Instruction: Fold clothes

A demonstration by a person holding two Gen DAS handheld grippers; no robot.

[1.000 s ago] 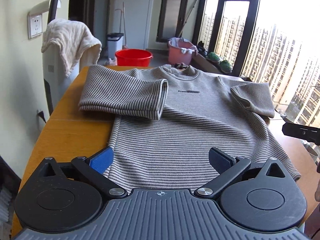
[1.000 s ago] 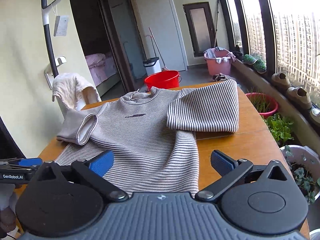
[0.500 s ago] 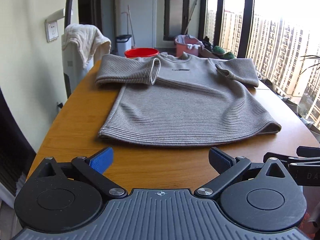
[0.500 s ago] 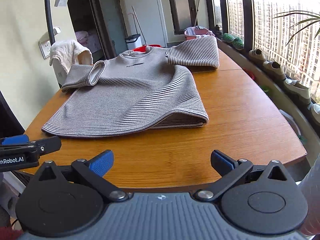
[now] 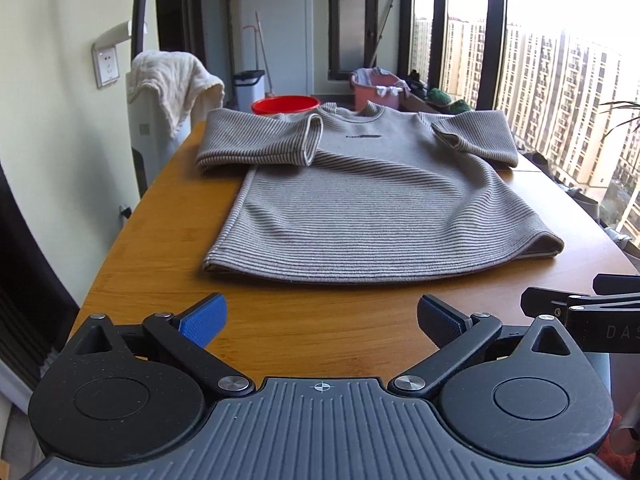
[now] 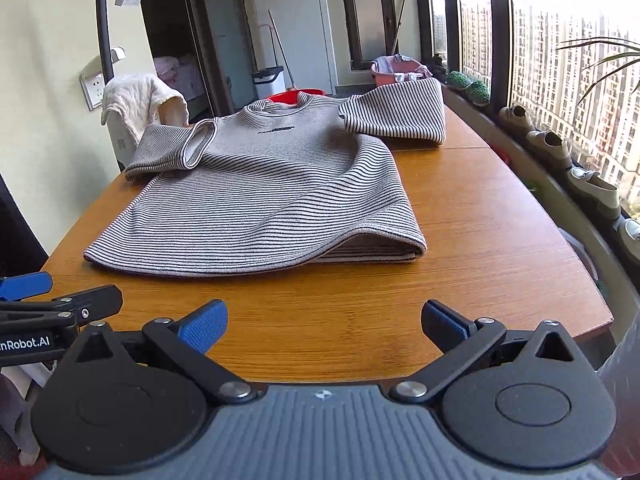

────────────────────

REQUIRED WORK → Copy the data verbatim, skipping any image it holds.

SOLUTION FOR THIS PROBLEM →
Instruction: Fold clothes

A demonstration by a person holding two Gen DAS handheld grippers; no robot.

[1.000 s ago] 
[1.000 s ago] 
[0.500 s ago] 
[0.500 s ago] 
[now] 
[now] 

With that, the exercise is done.